3. The final stage deploys a modular infostealer targeting browser profiles and sensitive files.
### Advanced Features
- **Blockchain C2 Resolution (EtherHiding):** The script queries a Polygon smart contract (0x08207B087F61d7e95E441E15fd6d40BEfd6eD308) via Public RPC endpoints to resolve the actual C2 domain, making the infrastructure resistant to takedowns.
- **Anti-Replay Mechanism:** Sets cookies (`_cf_verified`, `_wp_perf_ok`) with a 90-day expiry once the CAPTCHA is "completed" to avoid re-triggering the overlay and alerting the user.
## Indicators of Compromise
- **File Names:** `/tmp/osalogging.zip` (Staging area for exfiltration data)
- **Network Indicators:**
- `superstarlog[.]click`
- `superboomer[.]world`
- Polygon Smart Contract: `0x08207B087F61d7e95E441E15fd6d40BEfd6eD308`
- **Behavioral Indicators:**
- Spawning of Terminal/Shell processes leading to unexpected Python network connections.

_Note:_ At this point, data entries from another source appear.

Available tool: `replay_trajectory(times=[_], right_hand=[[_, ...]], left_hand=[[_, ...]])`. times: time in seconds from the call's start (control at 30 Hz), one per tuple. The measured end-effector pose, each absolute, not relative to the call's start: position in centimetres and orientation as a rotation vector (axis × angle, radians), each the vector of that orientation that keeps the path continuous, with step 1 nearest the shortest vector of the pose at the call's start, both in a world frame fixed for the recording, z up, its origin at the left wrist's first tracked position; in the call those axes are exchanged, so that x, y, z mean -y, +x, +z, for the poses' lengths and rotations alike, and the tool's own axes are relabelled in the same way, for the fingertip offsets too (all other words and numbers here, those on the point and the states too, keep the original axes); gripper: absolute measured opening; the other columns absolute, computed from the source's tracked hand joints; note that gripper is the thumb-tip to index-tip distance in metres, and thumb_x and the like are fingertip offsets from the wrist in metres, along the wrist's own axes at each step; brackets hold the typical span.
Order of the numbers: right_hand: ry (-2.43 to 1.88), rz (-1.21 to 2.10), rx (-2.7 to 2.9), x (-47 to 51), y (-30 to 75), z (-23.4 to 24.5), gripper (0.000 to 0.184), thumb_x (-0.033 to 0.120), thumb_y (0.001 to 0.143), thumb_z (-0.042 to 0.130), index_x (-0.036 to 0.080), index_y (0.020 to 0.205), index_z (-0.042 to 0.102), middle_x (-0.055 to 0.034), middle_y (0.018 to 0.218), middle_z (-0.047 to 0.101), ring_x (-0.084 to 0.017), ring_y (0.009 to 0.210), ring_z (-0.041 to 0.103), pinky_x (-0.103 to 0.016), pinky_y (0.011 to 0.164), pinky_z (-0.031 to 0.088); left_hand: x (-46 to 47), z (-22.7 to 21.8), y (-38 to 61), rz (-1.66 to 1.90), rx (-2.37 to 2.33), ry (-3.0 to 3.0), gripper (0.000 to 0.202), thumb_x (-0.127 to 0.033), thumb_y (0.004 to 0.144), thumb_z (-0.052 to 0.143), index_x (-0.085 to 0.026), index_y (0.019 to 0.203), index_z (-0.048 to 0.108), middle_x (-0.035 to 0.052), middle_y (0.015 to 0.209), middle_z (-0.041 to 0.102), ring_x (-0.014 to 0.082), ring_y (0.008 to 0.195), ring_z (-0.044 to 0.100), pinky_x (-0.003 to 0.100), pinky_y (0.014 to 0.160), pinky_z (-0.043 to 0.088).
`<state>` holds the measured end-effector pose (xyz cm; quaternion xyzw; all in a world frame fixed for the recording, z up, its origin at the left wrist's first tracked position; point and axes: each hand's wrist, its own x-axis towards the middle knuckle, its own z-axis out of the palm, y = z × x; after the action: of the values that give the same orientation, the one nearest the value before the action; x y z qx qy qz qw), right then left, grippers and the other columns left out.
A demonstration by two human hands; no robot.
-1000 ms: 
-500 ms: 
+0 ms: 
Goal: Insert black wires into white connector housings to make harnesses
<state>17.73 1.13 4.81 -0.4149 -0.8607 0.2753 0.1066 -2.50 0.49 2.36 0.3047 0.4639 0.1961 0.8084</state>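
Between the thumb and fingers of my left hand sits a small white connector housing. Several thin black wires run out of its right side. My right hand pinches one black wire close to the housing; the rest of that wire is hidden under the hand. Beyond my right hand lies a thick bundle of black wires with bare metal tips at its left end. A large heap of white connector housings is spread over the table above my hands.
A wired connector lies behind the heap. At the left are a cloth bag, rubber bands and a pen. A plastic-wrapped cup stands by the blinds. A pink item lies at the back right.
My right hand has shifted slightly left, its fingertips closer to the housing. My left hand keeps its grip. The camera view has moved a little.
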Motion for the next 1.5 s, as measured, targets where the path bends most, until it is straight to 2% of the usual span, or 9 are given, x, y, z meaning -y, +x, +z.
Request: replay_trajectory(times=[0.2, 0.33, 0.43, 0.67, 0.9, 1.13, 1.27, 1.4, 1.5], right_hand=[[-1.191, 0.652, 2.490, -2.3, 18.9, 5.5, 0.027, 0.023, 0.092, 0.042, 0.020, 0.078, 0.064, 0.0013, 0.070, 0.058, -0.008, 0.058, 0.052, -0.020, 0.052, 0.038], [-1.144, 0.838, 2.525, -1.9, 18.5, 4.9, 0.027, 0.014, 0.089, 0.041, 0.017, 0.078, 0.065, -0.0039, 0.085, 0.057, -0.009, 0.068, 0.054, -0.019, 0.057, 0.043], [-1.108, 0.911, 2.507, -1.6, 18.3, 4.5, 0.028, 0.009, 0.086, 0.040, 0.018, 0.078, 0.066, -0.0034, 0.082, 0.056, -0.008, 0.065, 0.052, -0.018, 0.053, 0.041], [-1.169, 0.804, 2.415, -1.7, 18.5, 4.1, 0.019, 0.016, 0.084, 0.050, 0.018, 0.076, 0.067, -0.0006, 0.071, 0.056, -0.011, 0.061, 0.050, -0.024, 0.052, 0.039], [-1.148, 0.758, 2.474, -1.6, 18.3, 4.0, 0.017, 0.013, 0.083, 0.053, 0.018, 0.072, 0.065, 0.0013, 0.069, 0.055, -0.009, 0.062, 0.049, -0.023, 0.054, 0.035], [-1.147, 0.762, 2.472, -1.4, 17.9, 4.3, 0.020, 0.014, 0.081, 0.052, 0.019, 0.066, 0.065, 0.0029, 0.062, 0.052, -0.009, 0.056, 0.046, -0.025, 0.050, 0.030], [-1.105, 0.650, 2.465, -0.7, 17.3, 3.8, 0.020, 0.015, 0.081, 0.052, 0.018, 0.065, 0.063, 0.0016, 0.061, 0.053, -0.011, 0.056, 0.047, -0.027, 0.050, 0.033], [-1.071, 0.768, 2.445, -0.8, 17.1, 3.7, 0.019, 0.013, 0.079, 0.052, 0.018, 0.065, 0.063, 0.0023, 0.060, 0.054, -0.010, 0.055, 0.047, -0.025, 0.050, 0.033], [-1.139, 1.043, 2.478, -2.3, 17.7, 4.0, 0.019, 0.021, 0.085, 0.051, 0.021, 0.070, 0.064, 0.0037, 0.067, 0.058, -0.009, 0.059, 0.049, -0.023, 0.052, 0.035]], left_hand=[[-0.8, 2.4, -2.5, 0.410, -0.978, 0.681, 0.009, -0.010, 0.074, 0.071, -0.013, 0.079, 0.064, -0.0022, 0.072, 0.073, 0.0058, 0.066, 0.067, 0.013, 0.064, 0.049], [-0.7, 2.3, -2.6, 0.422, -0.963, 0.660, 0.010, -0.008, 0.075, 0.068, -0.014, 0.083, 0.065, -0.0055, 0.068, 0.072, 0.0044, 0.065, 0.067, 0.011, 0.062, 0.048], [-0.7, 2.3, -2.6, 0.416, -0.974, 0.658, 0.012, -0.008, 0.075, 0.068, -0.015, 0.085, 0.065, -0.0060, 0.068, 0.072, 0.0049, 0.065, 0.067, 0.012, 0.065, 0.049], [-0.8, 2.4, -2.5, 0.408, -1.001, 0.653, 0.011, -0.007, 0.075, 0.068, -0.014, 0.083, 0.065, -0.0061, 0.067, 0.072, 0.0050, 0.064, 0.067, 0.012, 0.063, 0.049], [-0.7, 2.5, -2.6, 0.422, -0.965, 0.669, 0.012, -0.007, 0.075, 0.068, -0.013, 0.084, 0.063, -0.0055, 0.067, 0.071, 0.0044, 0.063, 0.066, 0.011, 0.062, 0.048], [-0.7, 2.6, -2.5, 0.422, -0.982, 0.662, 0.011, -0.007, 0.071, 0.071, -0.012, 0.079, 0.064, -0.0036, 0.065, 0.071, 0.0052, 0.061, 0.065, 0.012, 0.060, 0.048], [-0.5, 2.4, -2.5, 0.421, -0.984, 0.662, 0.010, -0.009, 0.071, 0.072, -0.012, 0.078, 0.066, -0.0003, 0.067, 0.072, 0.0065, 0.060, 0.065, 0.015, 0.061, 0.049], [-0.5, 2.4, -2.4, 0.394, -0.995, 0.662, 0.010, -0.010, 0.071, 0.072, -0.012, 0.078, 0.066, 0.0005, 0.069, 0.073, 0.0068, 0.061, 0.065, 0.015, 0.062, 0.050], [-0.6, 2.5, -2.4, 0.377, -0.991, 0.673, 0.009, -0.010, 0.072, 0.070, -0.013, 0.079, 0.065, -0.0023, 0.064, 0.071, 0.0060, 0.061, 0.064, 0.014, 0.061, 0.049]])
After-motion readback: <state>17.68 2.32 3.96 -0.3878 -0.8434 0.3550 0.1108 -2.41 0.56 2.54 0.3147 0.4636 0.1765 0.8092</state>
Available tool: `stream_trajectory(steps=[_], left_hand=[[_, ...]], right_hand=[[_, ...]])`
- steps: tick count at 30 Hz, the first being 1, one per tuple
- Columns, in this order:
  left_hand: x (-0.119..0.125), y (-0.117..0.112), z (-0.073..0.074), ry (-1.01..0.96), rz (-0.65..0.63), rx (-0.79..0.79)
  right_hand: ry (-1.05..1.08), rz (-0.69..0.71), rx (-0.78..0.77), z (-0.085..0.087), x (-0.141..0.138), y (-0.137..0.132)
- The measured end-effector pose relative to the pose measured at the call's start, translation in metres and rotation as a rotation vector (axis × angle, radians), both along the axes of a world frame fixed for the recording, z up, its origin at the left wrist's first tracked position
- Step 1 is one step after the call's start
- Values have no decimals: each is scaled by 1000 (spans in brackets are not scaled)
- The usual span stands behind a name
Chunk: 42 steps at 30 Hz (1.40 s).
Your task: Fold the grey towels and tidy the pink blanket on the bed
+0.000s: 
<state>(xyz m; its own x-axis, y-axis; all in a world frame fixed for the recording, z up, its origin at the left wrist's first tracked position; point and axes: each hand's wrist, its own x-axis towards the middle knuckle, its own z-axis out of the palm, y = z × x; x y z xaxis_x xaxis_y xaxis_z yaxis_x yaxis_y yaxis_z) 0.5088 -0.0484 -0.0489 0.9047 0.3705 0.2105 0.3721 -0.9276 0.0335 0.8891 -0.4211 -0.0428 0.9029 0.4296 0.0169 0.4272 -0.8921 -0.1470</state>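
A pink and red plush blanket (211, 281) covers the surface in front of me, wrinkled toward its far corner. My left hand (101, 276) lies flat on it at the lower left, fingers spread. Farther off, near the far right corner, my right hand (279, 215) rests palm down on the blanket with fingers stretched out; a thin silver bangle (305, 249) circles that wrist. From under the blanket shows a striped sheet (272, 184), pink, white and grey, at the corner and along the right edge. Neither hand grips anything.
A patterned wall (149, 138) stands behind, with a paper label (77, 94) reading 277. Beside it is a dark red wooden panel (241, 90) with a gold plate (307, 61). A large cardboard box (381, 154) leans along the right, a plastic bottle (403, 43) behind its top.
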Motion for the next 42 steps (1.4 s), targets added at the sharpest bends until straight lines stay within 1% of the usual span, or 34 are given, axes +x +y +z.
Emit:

- Unexpected reads of `~/Library/Keychains/` and `~/Library/Application Support/Google/Chrome/`.
- Massive iframe injections on non-malicious business websites.
## Associated Threat Actors
- Unknown (Campaigns are typically operated via Malware-as-a-Service (MaaS) models).
## Detection Methods
- **Behavioral Detection:** Monitoring for `Terminal.app` or `PowerShell.exe` activity that involves piping strings from the clipboard directly into a shell interpreter.
- **Network Detection:** Inspecting traffic for requests to public blockchain RPC nodes (e.g., Cloudflare-eth.com, Polygon-rpc.com) originating from standard web browsers.
- **Web Content Inspection:** Scanning for iframes with extremely high z-index values and the `allow="clipboard-write"` permission.
## Mitigation Strategies
- **User Awareness:** Train employees never to paste or execute commands into Terminal/Command Prompt from a website, regardless of how legitimate the request appears.
- **Content Security Policy (CSP):** Website owners should implement strict CSP headers to prevent unauthorized iframes and external script execution.
- **Endpoint Protection:** Use EDR/AV solutions that can detect and block scripts accessing sensitive directories like `Keychains` or browser profile folders.
## Related Tools/Techniques
- **EtherHiding:** The broader technique of using blockchain contracts to host malicious URLs.
- **ClearFake:** A similar social engineering framework that uses fake browser update prompts.
- **LUMMA Stealer:** Often delivered via similar "fake fix" social engineering templates.